Peter: Another bit of psychology that this discussion brings to mind is inoculation theory. This is the idea that a person can build up resistance to future persuasive arguments by being pre-exposed to weak versions of those arguments and being provided refutations to those weak arguments. The ability to successfully inoculate followers against worldview-challenging arguments is something that many religious and political leaders seem to have an intuitive mastery of. I remember when I first learned of this in my undergraduate social psychology class, I immediately thought of the way that the Mormon leaders I looked up to engaged in this kind of attitude inoculation over the pulpit. The Westover family patriarch also seems to have an intuitive grasp of this concept, offering weak counterarguments against his positions.

Combine persistent attitude inoculation with impoverished or nonexistent intergroup contact and you’ve got a recipe for extremism. Not only are you being primed with ready refutations of the arguments of outsiders but you’re also never at serious risk of being exposed to the strong versions of those arguments, as espoused by real people. The Westover family enacted a very effective and extreme version of this process, the results of which are on clear display in Tara’s recounting. But I also think it’s vital that we all reflect on the little ways that we do exactly the same sort of thing in our own lives. Many of us spend a lot of time in homogenous, like-minded social spaces gaining group esteem by dunking on the strawman versions of outsiders’ worldviews.
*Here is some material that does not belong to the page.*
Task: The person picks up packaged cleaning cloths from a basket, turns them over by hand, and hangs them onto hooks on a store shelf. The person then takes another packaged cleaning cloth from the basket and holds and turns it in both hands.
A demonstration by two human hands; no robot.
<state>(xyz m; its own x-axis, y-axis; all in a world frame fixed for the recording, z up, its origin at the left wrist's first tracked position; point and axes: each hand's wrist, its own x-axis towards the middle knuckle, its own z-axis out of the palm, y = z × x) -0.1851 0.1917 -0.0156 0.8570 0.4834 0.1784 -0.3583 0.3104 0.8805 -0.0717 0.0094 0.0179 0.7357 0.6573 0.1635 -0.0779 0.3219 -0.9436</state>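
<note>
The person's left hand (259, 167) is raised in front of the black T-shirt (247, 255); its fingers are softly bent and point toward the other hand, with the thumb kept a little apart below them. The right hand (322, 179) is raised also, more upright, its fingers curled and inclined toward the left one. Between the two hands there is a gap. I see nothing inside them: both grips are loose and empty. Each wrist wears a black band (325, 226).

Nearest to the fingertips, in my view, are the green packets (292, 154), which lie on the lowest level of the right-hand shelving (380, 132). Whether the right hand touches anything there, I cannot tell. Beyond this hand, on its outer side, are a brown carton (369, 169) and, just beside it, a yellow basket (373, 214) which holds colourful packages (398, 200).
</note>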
Alex: It’s easy to see this as a conservative or fundamentalist religious issue since Gene Westover so frequently rails against “socialists” and “liberal professors.” But it’s also part of liberal dynamics. I recall reading a viral article on Cracked, where the author describes the way liberals tend to view Trump supporters:
“Already some of you have gotten angry, feeling this gut-level revulsion at any attempt to excuse or even understand these people … Aren't they just a mass of ignorant, rageful, crude, cursing, spitting subhumans? … Gee, I hope not. I have to hug a bunch of them at Thanksgiving.”
To me now, his take feels “Peak 2016” in its attempt to get liberals to rationalize and empathize with people who, it often seems, do not have any interest in being rational or empathic in return. Yet I also have conservative friends and family members who I love, and who I look forward to hugging on Thanksgiving. I do want to understand them, and the line for me seems to be holding space to have honest conversations when they’re possible, but not opening yourself up to trolling and abuse from people who are just looking to dunk on you. Limiting your exposure to others can make day-to-day life run more smoothly, but complete separation from others doesn’t work long term.